§ **Work request**
Reproduce the material below line by line, beginning with its first line and ending with the line that contains "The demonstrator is"; leave out pictures.
[[ Information supplied open ]]
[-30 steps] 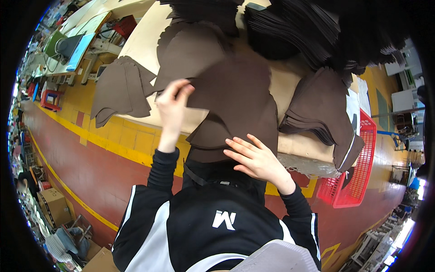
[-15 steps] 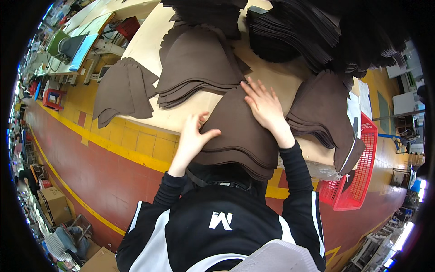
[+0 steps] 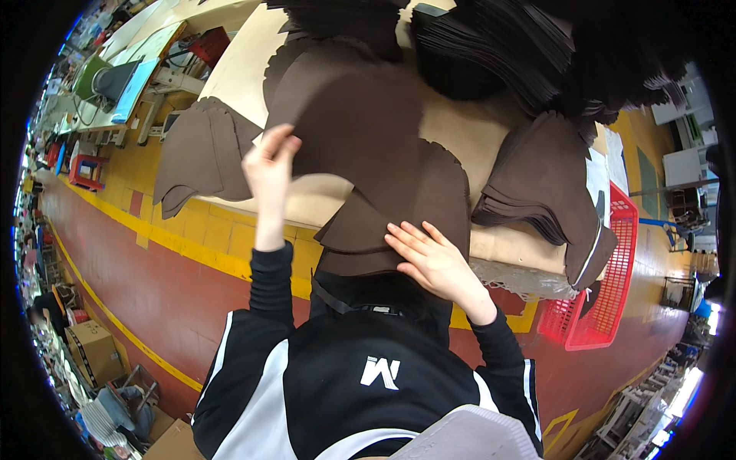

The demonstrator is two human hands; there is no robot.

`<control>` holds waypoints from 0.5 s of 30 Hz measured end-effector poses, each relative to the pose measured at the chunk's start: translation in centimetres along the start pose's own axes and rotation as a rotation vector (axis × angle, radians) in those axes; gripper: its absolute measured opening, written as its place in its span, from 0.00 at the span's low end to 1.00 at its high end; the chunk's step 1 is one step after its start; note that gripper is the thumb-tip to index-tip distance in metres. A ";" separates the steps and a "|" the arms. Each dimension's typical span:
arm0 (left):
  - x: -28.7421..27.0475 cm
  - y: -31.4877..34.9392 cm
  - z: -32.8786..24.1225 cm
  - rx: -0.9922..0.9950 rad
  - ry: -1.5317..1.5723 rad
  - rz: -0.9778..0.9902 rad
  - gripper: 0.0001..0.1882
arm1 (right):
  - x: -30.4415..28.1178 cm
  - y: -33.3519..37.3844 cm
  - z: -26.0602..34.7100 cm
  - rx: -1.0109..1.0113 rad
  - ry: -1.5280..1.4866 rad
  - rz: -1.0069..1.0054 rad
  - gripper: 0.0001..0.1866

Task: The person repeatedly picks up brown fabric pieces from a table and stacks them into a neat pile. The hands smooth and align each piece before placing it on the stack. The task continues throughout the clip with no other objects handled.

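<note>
the left hand [image 3: 268, 159] pinches one brown piece [image 3: 356, 126], blurred, raised above the table [image 3: 502, 250] and not yet laid down. at the near edge more remain stacked [image 3: 447, 180], the right hand [image 3: 437, 265] resting there, fingers spread, gripping nothing.

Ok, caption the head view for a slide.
Left hand at the edge of a motion-blurred brown piece, right hand on the brown pieces beneath.
</note>
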State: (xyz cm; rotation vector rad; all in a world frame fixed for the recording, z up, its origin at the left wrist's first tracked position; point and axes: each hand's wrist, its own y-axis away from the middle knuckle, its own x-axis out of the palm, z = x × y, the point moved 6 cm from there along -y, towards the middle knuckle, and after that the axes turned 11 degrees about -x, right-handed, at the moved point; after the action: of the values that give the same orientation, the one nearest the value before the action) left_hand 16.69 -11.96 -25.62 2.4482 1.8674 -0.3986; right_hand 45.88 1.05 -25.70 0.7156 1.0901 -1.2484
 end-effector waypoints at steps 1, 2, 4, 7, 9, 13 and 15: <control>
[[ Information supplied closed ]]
§ **Finished task**
[-30 steps] 
[-15 steps] 
[+0 steps] 

The demonstrator is two human hands; there is no robot.

No more output is required for this exercise.